What have Portland NETS been doing during the pandemic, both neighborhood and city-wide? Lots of useful community activities as it turns out. Neighborhood Emergency Team (aka NETs) volunteers:

* are being deployed as wayfinders and traffic control support at vaccination clinics around Portland and further,

* continue to connect in their micro neighborhoods with neighbors on emergency preparedness, and

* have worked at our local ECC (Emergency Coordination Center) in a variety of support roles.

Hundreds of NETs have volunteered thousands of hours in support of all of our communities here in Portland since the beginning of the pandemic.

Personally, I have, among other things:

* spent an afternoon as a wayfinder at a local vaccine clinic,

* zoomed with our wonderful local co-housing community – PDX Commons – talking about emergency preparedness issues,

* zoomed with the KERNS NET and the Pearl District NET to keep up-to-date with efforts in other neighborhoods,

* attended almost weekly Zoom meetings on Wednesday nights with NETs and NET applicants from all over the city,

* did eprep outreach via snail mail and email with new neighbors on my block, 

* participated in a City-wide Deployment Exercise via Zoom with more than two hundred NETs and other emergency responders from around the country.

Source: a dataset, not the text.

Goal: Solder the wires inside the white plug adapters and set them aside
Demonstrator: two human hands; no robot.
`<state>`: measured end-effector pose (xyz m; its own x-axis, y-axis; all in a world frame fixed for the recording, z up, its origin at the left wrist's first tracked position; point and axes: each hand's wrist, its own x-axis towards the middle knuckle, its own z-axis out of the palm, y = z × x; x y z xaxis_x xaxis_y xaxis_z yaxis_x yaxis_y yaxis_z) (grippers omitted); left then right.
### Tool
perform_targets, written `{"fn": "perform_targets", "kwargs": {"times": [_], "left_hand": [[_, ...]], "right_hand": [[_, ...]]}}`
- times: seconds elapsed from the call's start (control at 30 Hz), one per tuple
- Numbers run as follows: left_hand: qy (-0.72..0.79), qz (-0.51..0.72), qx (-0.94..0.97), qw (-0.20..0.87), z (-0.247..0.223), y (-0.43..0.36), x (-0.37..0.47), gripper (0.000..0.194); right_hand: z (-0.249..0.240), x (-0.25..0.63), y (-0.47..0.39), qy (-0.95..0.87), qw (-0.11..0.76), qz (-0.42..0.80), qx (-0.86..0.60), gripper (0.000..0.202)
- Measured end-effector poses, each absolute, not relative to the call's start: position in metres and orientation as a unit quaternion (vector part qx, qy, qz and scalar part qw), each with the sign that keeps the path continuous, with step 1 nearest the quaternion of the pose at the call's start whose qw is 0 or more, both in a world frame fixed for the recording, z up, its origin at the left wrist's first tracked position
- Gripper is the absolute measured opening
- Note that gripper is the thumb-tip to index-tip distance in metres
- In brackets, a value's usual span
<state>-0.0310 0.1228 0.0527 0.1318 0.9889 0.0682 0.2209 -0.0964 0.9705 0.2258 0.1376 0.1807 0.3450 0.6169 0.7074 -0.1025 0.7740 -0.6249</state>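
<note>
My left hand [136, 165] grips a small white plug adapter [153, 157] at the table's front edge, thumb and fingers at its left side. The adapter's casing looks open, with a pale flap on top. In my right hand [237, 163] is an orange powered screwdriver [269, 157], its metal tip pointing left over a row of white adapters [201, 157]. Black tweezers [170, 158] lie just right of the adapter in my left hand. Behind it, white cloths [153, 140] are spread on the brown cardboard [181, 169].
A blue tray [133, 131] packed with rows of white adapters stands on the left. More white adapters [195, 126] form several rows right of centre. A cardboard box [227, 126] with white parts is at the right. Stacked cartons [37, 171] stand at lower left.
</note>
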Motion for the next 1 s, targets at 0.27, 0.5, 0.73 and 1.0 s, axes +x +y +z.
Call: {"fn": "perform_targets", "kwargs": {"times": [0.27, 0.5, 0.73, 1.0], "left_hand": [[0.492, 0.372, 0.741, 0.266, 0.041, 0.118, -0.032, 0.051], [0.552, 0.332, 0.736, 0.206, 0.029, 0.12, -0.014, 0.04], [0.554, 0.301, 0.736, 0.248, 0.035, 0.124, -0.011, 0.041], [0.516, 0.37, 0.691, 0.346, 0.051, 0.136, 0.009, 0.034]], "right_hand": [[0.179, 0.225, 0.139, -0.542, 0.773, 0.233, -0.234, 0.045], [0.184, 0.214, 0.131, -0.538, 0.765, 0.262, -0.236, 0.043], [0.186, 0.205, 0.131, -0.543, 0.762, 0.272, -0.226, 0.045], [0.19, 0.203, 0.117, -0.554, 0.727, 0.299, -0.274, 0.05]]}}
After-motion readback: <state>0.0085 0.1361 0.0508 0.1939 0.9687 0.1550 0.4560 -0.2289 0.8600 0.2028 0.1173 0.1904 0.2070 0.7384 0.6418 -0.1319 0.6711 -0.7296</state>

This was a ‘day two scenario’ mirroring what a response would look like the day after an earthquake in PDX, and

* continued with my own professional development, taking FEMA classes, sometimes more than once. (I am not great at multiple-choice questions, but I am persistent.)

I know there are many ways that Sunnysiders are supporting other Sunnysiders. It really does take a village and the willingness to step up for each other in a mutual aid capacity.

With gratitude to all of you who care very much about Sunnyside.